Design of kio-fuse
==================

This file explains the internal implementation only, please read the README
first to learn about the external interface.

Goals
-----

kio-fuse's design is based on these requirements:
* Maximum compatibility with applications (as far as KIO allows)
* Work with most slaves: The minimum set of operations a slave must support are
  KIO::stat and KIO::get
* Good usability: This means mostly acceptable speed (using caching whereever
  possible), but also having a simple API to the outside world
* Security: The password of mounted URLs is not obviously visible
* KISS

Use of the libfuse lowlevel API
-------------------------------

Compared to the "old" version of kiofuse in SVN, this implementation has a
major difference in the implementation: Instead of the high level libfuse API,
which translates the inode numbers passed from the kernel to paths for calling
the operations, the lowlevel libfuse API is used.

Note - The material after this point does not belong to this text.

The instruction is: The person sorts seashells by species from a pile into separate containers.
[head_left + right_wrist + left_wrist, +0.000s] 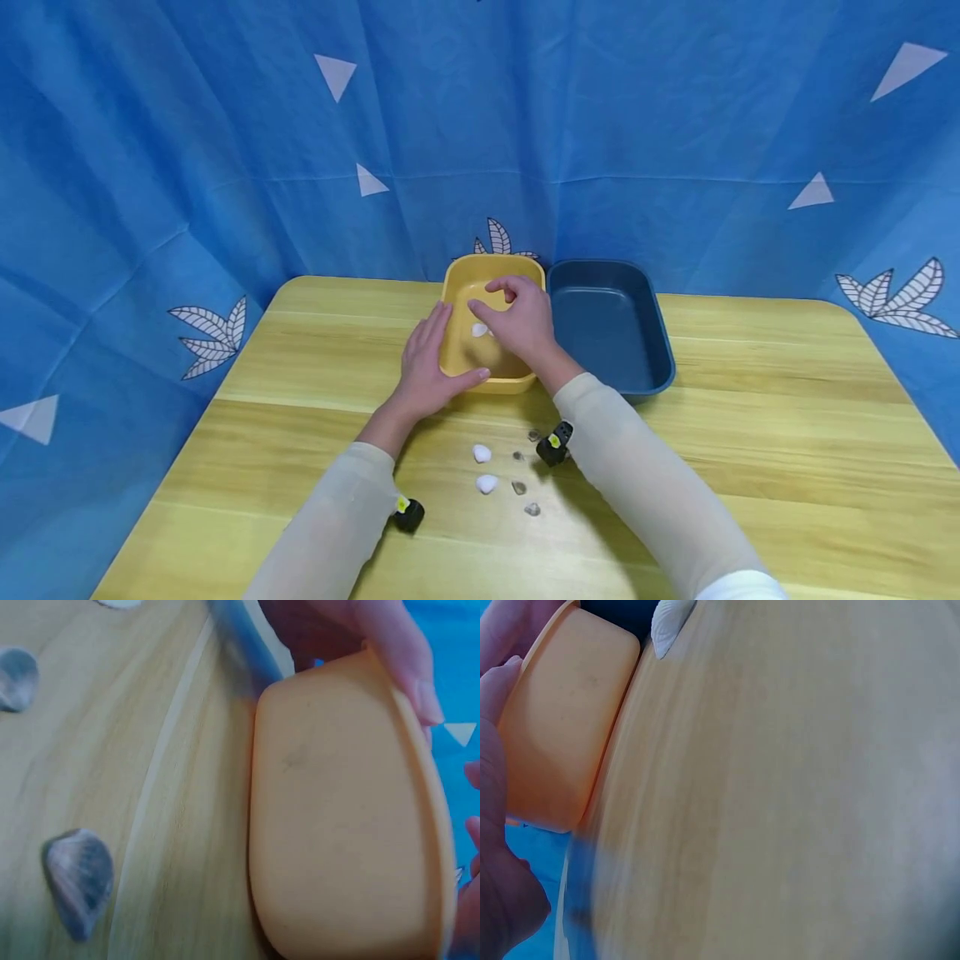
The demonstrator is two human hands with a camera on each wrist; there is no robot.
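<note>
My left hand [427,367] rests against the near left corner of a yellow tub [491,386], fingers fairly straight along its left side and thumb lying on the front rim. Over the tub's inside reaches my right hand [523,318], thumb and forefinger curved with a gap between them and nothing seen in it. Beneath it a white shell [478,330] lies on the tub floor; another beside it is mostly hidden by the hand. On the table in front are two more white shells [487,483] and several small grey-brown shells [79,883].
A dark blue tub [607,333] stands against the yellow one on its right, with bare floor showing. Both stand at the back of the wooden table [772,433], before a blue patterned curtain [660,108]. Each forearm carries a small black camera [408,517].
</note>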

While it may look like translating paths to URLs is much easier than keeping
track of inode numbers, the high-level API has actually completely different
behaviour in many other ways, which actually makes it much more complex to use.
The most important difference is that the lowlevel API can be used
asynchronously, which makes it possible to process multiple requests in one
thread. This matches the Qt (and thus KIO) event processing model perfectly.
This means that multithreading is not required (KIO works on the main thread
anyway), resulting in no need for locking and passing queues around.

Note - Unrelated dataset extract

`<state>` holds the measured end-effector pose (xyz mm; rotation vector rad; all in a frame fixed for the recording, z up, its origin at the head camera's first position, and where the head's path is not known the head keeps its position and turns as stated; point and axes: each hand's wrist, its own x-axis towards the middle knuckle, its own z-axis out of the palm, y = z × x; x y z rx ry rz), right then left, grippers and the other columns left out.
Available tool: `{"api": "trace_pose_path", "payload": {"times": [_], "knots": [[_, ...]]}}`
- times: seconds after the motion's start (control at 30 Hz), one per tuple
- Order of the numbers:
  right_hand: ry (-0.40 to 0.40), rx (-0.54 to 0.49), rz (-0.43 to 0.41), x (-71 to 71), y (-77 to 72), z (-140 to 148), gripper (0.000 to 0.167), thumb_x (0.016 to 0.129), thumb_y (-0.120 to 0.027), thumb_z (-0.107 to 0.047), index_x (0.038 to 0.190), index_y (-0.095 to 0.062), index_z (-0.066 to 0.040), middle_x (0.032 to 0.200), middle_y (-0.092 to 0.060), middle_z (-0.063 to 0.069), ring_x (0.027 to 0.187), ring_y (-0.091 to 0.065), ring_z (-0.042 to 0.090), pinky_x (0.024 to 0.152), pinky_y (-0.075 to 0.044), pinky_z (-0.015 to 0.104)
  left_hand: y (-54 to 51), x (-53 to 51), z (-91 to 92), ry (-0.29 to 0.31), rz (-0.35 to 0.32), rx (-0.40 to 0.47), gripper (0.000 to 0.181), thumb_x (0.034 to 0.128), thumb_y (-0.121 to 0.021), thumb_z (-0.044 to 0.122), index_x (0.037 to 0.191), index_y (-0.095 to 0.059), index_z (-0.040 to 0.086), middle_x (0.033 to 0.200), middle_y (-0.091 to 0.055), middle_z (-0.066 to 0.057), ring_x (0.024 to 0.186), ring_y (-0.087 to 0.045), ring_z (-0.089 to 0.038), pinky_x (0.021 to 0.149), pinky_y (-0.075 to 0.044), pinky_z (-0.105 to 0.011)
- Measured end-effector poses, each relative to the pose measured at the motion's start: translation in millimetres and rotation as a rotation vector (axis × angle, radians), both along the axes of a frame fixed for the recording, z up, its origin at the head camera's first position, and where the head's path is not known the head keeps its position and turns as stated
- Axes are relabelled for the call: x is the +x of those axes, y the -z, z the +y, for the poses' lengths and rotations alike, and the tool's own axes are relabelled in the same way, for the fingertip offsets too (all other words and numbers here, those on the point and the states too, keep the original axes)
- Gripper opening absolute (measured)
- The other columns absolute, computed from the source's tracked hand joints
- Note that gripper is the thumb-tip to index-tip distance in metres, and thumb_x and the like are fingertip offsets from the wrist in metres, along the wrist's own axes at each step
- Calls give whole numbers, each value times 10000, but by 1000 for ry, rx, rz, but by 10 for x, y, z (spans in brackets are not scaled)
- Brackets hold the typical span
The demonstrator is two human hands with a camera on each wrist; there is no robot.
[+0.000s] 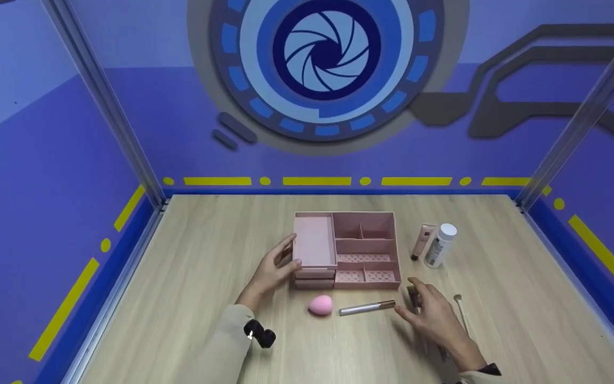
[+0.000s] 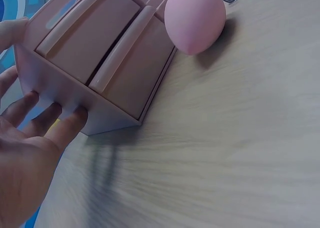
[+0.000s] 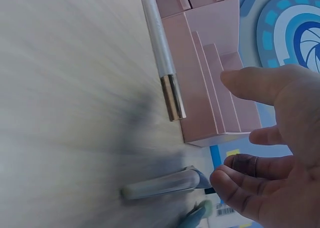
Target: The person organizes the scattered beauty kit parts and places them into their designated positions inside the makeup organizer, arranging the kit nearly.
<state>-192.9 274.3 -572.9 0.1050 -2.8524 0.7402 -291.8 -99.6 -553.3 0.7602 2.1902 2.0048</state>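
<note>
A pink desk organizer (image 1: pixel 366 245) with a lidded left side, two drawers and several compartments stands mid-table. My left hand (image 1: pixel 274 269) touches its left side with nearly straight fingers, the thumb at the front top corner. In the left wrist view, fingertips press the side wall beside the drawer fronts (image 2: pixel 90 32). My right hand (image 1: pixel 432 314) hovers right of the organizer, fingers spread and loosely bent, nothing held. Under it, a slim pale tube (image 3: pixel 162 184) lies on the table, mostly hidden in the head view. A silver cosmetic tube with gold cap (image 1: pixel 366 308) lies before the organizer.
A pink egg-shaped makeup sponge (image 1: pixel 321 305) sits in front of the drawers. A white bottle (image 1: pixel 440 246) and a small pink squeeze tube (image 1: pixel 423 242) stand right of the organizer. A makeup brush (image 1: pixel 461 312) lies beside the right hand. Painted walls enclose the wooden table (image 1: pixel 205 229).
</note>
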Motion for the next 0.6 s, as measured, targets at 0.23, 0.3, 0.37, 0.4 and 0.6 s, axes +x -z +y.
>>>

Additonally, a design flaw in libfuse means that it's impossible to keep track
of the lookup count correctly/race-free when using multiple threads:
https://github.com/python-llfuse/python-llfuse/blob/master/developer-notes/lookup_counts.rst

The additional "lookup" lowlevel operation makes it possible to avoid calling
readdir on all path elements when opening a file for the first time.
Example: "smb://host/dir/subdir/file" is mounted as smb/host/dir/subdir/file.
When opening that for the first time with the high-level API, it would result in
these calls: opendir(/) -> readdir(/) -> closedir(/) -> opendir(smb) -> ...
This is because libfuse has to build an internal tree model for mapping inode
numbers to path elements.
With the lowlevel API, lookup is enough: lookup(/, smb) -> lookup(smb, host)...
This means it's enough to run KIO::stat on the mounted URL itself as all path
elements are known to be existing directories.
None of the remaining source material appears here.